**TASK TO CARRY OUT**
Where the word "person" occurs in a line of the data, return the whole line.

**MATERIAL PROVIDED**
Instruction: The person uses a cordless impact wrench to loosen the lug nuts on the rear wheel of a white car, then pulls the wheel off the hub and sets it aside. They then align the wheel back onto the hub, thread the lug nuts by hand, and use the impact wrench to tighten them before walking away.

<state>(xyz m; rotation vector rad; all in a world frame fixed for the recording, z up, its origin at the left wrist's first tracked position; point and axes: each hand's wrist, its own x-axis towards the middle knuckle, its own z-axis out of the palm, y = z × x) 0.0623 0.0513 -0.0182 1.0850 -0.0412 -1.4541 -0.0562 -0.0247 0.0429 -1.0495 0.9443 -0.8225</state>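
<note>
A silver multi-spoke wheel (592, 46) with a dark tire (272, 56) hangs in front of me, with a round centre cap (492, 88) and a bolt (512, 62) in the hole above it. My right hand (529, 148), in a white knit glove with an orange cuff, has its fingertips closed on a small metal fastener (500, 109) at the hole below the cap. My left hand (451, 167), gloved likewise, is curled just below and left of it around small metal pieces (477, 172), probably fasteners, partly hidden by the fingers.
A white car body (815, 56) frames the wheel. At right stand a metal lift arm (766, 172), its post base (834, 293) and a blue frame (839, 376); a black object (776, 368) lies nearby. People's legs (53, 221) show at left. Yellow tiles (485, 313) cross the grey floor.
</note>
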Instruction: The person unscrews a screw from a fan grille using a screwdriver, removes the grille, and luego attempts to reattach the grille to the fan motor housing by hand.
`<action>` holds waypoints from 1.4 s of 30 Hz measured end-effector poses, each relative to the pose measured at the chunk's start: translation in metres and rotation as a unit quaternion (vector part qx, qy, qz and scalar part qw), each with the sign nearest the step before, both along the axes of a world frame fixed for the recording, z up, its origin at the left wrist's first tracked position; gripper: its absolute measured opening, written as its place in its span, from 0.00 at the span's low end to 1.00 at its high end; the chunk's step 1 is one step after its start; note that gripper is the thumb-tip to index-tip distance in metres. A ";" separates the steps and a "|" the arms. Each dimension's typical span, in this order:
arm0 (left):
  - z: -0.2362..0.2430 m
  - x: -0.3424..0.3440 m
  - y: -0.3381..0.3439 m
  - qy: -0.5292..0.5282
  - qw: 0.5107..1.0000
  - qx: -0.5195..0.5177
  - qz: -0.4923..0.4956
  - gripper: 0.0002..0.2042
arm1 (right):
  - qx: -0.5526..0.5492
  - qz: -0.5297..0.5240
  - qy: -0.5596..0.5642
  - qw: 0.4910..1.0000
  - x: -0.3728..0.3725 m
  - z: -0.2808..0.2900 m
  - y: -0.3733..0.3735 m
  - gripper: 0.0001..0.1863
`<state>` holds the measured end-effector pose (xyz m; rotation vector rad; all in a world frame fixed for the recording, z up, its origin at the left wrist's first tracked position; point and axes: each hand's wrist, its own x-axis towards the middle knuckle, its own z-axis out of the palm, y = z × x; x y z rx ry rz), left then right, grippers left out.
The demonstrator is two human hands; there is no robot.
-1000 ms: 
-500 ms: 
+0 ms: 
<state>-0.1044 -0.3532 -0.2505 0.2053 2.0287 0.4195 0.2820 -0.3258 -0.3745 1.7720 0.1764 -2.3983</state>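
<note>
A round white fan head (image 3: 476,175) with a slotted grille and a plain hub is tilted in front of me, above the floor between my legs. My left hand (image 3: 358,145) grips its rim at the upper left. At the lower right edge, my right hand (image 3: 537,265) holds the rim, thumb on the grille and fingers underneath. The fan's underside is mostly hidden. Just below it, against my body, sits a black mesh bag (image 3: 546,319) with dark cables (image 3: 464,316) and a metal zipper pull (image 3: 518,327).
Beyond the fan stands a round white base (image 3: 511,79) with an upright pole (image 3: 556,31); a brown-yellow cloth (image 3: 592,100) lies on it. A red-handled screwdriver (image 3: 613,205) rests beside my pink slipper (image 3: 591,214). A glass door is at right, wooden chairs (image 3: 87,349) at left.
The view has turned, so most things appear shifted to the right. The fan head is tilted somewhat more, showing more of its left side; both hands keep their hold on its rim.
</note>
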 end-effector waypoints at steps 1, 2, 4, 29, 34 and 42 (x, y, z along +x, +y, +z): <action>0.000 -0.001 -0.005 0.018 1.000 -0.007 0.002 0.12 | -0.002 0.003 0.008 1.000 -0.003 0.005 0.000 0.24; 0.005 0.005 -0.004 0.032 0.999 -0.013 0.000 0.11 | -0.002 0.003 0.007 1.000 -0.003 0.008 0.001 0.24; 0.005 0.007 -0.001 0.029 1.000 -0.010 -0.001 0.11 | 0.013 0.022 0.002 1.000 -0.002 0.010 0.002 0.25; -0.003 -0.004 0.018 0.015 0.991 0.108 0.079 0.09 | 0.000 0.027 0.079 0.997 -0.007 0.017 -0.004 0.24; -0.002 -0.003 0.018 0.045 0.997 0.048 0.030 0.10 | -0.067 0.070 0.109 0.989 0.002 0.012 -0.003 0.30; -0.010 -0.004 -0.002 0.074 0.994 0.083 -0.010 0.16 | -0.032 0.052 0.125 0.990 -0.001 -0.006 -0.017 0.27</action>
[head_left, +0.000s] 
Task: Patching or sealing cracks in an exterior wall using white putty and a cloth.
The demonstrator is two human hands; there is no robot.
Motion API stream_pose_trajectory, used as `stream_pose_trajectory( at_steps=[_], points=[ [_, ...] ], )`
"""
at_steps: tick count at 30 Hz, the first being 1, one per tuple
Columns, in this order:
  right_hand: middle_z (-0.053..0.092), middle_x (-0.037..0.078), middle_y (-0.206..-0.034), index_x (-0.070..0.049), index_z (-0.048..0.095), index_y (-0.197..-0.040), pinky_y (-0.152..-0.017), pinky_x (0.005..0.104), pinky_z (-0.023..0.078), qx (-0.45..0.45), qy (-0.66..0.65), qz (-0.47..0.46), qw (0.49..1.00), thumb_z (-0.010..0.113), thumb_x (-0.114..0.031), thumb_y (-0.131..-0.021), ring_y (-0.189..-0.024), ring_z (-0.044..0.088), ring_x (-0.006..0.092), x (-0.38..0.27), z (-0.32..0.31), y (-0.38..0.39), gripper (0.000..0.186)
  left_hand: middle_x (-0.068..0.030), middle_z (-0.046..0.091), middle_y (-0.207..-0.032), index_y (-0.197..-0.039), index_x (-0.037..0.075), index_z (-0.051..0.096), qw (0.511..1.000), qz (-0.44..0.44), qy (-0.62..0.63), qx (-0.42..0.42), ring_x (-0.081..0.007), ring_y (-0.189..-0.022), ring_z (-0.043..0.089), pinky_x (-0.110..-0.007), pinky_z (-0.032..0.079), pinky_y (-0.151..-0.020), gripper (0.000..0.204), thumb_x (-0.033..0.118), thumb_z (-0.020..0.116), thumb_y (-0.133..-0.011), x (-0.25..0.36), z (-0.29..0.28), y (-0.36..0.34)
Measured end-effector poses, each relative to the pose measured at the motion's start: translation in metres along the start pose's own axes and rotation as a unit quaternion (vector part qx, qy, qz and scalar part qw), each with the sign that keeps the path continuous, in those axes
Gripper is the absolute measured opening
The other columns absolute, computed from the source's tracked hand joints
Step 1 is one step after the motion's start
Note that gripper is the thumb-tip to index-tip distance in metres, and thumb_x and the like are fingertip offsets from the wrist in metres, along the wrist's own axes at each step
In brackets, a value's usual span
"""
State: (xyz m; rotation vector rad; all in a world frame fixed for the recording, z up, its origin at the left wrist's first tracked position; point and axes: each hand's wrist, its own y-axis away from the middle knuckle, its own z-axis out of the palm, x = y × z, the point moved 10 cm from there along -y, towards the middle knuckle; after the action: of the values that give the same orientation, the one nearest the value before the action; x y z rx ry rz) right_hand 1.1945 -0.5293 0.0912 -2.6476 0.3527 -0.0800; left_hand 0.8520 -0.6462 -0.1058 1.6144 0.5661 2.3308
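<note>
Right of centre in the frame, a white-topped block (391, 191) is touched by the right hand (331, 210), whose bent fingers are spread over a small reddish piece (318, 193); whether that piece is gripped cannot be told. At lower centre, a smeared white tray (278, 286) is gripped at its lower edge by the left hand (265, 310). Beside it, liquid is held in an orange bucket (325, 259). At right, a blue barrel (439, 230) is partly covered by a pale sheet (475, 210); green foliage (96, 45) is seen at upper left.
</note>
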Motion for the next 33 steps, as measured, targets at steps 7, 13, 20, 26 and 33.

**TASK ANSWER**
Instruction: The person uses a cordless impact wrench to loosen the lug nuts on the rear wheel of a white car, then pulls the wheel off the hub and sets it aside. They then align the wheel back onto the hub, thread the lug nuts by hand, and use the impact wrench to tighten them before walking away.
Instruction: The person unscrews a screw from a fan grille using a screwdriver, removes the grille, and luego attempts to reattach the grille to the fan motor housing by hand.

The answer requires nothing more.